Come upon Tetta’s, day or night, and the low-slung buildings with a big parking lot at the junction of County Routes 2 and 3 in Samsonville beckons warmly. The tall signs are clear; the surrounding woods and mountains makes one feel like you’ve hit an oasis. There’s gas, a store filled with most any staples you’d need…and a tire store out back.
Best of all, Ana Tetta’s there behind the counter to greet you and, if you’re lucky, her husband Freddy will pop in while you’re there, too.
“Freddy’s father Joseph Tetta built this place back in 1961,” Ana says on a recent morning as folks come in from their running trucks stamping the snow off their feet to get a cup of coffee, some newspapers, and maybe a hard roll or sandwich to eat later. “Joseph started up before that, back in the 1950s, running a store out of one half of his two car garage just up the road over there.”
She points out the front windows of the big, warm space she’s been watching over since she and Freddy took over the business in 1971.
“I raised my four kids upstairs in the big apartment Joe built up there,” she adds, shaking her head. “It’s a nice big place but Freddy doesn’t want to rent it out now that we’ve moved up the hill to our own place.”
There are newspaper racks outside and just in under a big plate window up front in the cement block building. Coolers are filled with soft drinks, juices, dairy products; there’s ice cream and some frozen food items. Bread and basic staples; some veggies and household items. Car items and a bit of hardware. These folks know what people might need ten miles from the nearest stores in Kerhonkson and/or Stone Ridge, and a bit farther back towards Route 28 and the Boiceville Market, or the stores down in West Hurley and Kingston.

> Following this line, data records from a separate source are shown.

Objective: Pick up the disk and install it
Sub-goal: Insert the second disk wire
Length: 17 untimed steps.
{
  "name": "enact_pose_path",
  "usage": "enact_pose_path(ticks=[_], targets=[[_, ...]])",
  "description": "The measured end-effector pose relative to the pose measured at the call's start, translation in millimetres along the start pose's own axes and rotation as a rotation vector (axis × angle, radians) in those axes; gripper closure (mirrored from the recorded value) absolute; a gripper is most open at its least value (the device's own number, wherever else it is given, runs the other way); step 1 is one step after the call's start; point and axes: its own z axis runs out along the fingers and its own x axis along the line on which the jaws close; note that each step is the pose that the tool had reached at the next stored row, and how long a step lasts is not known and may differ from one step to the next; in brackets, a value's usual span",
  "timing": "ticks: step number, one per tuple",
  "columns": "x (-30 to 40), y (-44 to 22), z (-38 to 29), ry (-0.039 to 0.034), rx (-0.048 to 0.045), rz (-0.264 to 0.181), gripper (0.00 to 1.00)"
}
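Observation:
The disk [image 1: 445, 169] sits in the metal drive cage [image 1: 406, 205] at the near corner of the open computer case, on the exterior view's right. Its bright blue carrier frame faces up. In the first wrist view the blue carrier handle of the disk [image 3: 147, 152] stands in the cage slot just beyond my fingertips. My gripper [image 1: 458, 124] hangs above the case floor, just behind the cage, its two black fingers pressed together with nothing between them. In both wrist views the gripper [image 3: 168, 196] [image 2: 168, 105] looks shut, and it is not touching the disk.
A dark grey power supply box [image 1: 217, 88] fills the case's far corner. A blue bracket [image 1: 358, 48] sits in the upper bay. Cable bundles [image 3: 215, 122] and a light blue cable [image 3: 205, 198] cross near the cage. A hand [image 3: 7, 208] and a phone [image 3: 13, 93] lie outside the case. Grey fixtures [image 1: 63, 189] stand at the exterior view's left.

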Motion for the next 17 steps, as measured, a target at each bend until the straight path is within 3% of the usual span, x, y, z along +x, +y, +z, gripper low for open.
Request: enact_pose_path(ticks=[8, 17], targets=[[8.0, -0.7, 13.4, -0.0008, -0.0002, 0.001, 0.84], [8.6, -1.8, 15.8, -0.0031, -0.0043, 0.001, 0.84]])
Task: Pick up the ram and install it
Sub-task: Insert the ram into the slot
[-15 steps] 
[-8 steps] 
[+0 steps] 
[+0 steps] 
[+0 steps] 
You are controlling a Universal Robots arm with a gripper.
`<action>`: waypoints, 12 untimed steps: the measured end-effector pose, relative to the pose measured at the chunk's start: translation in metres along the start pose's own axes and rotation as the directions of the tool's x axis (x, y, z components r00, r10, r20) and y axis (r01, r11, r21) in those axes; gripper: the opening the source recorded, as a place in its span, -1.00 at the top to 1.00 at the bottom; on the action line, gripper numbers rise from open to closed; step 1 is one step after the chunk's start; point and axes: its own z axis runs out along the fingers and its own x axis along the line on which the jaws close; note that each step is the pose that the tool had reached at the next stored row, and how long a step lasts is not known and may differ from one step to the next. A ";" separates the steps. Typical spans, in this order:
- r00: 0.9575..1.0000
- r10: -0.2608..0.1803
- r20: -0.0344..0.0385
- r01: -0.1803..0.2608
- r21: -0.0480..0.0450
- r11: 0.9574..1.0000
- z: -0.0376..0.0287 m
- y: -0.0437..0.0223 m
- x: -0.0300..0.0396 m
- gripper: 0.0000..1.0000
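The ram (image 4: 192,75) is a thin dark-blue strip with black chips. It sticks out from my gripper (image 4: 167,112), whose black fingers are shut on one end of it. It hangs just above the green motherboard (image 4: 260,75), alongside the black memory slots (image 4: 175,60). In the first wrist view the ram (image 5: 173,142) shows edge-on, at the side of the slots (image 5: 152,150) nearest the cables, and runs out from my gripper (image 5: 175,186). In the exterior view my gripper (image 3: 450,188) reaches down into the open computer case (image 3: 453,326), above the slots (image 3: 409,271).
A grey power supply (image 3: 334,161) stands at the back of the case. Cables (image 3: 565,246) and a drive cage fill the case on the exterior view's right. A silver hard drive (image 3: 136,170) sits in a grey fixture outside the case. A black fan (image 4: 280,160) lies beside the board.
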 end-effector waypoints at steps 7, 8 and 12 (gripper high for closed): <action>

Ana says locals in the Samsonville part of the Town of Olive that they are center to, especially now that post offices in that hamlet and the nearby community of Krumville are long gone, tend to drive out each week for their main shops…to either Kingston or Boiceville. Similarly, locals gravitate towards Route 28 rather than the 209 corridor to the south. After all, they’re part of Olive, even though the Rochester town line is a short distance away.
“We’re in no man’s land here,” Ana continues after someone comes in asking whether any of the Sunday papers were still around. She asks Freddy, who’s just shown up in worn Carhardts and a big grin, what he’s done with them.
“They should be where they’re supposed to be,” he says in a distinctive Bronx accent. “Now would you know where my shovel is, Ana?”
She bickers back, jovially, in her native Brooklynese.
After the woman gets her papers, pays and leaves with a hearty goodbye to the shopkeeper couple, Freddy notes how he first came up when his parents moved north from The Bronx back when he was in his late teens. And no, neither he more Ana ever went to school up here.
“They started what you now call a convenience store. We’ve kept it,” he says.
“It’s always been pretty much the same,” Ana adds. “There are more houses around now, more weekenders in the summer. There used to be more of what you could call ‘locals’ but they died off, the Barringers, the Quicks, and so forth.”
Tetta’s opens each morning around 6:30 a.m. when Freddy comes over to make breakfast — eggs and bacon and coffee — for a crowd that comes before work. They stay open every day until 6 p.m., except for Sundays when they now close at 4 p.m…and those days when Freddy still feels like keeping his place open until 8 p.m., as he used to do for years.
“I’ve been doing the tires, as well, for some 30 years now,” he adds. “That’s been a good business, too.”
Lunch is their big time of day…when they make sandwiches for the local “wood guys and loggers,” and the few who have figured out how to telecommute from home in this remote area.
Does the couple ever head back down to New York for old memories’ sake?
“Not at all,” Ana says.
“We’re too busy,” Freddy adds. “This is home.”
How well have the Tetta’s gotten to know their community?
“I’m sort of the mother confessor here,” Ana replies. “Everyone comes to me with their stories; I’m always here.”
“That’s living in a tight community,” Freddy adds before heading back outside.
Yes, the place has a generator for the hard times…and always has. And yes, they’ve started carrying a few health food items upon request, even though each says they don’t really have a taste for such things.
“I remember when Peg Leg Bates used to come in,” Ana adds of a famous hoofer neighbor who ran the region’s first resort for African Americans just down the road a spell, up into the 1980s. “He was one of the kindest person’s around…but he told us stories about when he first came up here…It was rough for him, too.”
It’s getting later in the morning and the parking lot starts to fill; people get gas or leave their vehicles running to head on in, big smiles on their faces.
Outside, you can hear the wind high overhead and see a glimpse of High Peak and other mountains in the distance. Only the hum of approaching cars breaks the near-silence…and each of those, it seems, makes sure to stop in at Tetta’s.